ACTIVITY
Repeat verbatim, and only, the lines of the data below, beginning at the line that contains "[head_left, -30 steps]" and stopping after the line that contains "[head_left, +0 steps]".

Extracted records
***
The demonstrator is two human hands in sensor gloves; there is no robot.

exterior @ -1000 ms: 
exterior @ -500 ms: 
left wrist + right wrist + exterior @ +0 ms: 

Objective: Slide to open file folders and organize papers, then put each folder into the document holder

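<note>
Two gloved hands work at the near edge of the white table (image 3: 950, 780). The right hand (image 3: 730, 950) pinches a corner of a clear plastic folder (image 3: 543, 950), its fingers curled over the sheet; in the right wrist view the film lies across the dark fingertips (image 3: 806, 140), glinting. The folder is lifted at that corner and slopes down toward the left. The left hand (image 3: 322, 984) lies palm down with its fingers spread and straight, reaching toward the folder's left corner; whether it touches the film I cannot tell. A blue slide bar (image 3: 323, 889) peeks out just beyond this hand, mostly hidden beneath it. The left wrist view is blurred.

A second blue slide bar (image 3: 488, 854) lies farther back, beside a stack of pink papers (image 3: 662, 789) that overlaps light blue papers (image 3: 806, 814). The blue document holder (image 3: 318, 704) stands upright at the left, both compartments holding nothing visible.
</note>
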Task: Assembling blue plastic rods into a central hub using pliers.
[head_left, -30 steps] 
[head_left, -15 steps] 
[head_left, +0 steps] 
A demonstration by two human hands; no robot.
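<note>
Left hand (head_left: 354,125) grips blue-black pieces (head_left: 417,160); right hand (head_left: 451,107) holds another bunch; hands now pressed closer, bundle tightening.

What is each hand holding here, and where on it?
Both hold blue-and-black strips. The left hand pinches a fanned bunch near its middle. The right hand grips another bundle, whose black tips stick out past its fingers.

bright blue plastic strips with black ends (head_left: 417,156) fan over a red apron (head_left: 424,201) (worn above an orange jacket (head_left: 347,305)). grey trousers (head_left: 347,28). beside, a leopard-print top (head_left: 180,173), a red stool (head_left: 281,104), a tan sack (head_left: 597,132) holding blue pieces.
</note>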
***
SOLVED EXERCISE
[head_left, -30 steps] 
[head_left, -15 steps] 
[head_left, +0 steps] 

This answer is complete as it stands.